Book Reviews
Bevan, Robert, The Destruction of Memory: Architecture at War. London: Reaktion Books, 2006.

James G. Mellon
Dalhousie University

1 It may seem odd amidst the loss of life associated with war to pause to express concern over the destruction of buildings, bridges, and other architectural structures. However, as Robert Bevan argues in The Destruction of Memory: Architecture at War, the twentieth century witnessed not only an increase in the magnitude of destruction, but also the advent of military forces deliberately seeking in certain conflicts — frequently in conjunction with ethnic cleansing — to erase physical evidence that another people had ever occupied a given territory or that different peoples had ever lived side by side or even intermarried. Bevan observes that “Architecture in the twentieth century became, more and more, a weapon of war rather than something that gets in the way of its smooth conduct. Architecture is not just maimed in the crossfire; it is targeted for assassination or mass murder.” (p. 210)

2 In the former Yugoslavia, Serbs and Croats not only sought to drive their opponents from a given territory, contending in the face of contrary evidence that the territory was and should always be the exclusive domain of a particular group, but also to obliterate evidence of centuries of occupation by other groups. In the effort to accomplish such a rewriting of history, forces deliberately targeted libraries, museums, archives, and other repositories of documentary and architectural evidence. The wholesale destruction in areas of mosques or of Orthodox or Christian churches permitted one side or the other to claim that other groups had never inhabited such areas.

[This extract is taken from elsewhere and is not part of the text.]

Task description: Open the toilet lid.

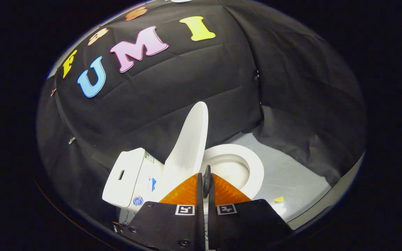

3 Nor was the former Yugoslavia a unique case. The Holocaust included not only a genocidal targeting of an entire people but an effort, including the destruction of many places of worship, intended to eradicate even any memory. Debates persist about the extent to which Allied and German air raids in World War II represented conscious destruction of enemy architectural treasures, a negligent lack of concern about architectural heritage, or simply collateral damage. In the case of the German occupation of Warsaw in World War II, a conscious effort was made to identify the most noteworthy buildings of Warsaw’s architectural heritage so that they could be destroyed. At the same time, architects, planners, and students risked their lives as part of an underground effort to document Warsaw’s architectural heritage so the city could be rebuilt after the war. In whole or in part because of a politics of symbolism, Al-Qaeda targeted the Pentagon and World Trade Towers, just as the Taliban destroyed the Buddhas of Bamiyan and factions of the Irish Republican Army destroyed Nelson’s Pillar and the Four Courts in Dublin. Bevan includes many more examples, ranging from instances of deliberate destruction to cases of simple negligence, as in failing to exercise due care to protect treasures from being looted. Some of the examples of deliberate destruction are easy to condemn and deserving of that condemnation. There are other cases where some will argue how far a military force can or should go to avoid damaging historic structures or to protect such structures from criminals seeking to exploit disorder.

4 The point of Bevan’s fascinating work is that, with the destruction of these buildings, what is diminished is not simply the architectural heritage of one group or another but of the world and the rights of non-combatants to protection. Bevan reflects that “Even in the absence of its builders, a dead building, like a dead language, can be sadly eloquent. It can speak for the sufferings of the Armenians, the Jews and for the Bosnian Muslims whose bones lie in the mass graves of Foça interlocked with fragments of carved stone screens and turned wood, Enlightenment values of equality, justice, reason and aspirations for a history that is objective are at stake, not to mention the notion of a collective world patrimony that evolved from the legacy of the French Revolution” (p. 211). This book is deserving of a wide readership.

James G. Mellon graduated from Dalhousie University, and has taught at Mount Allison, Lakehead, Dalhousie, and Saint Mary’s Universities.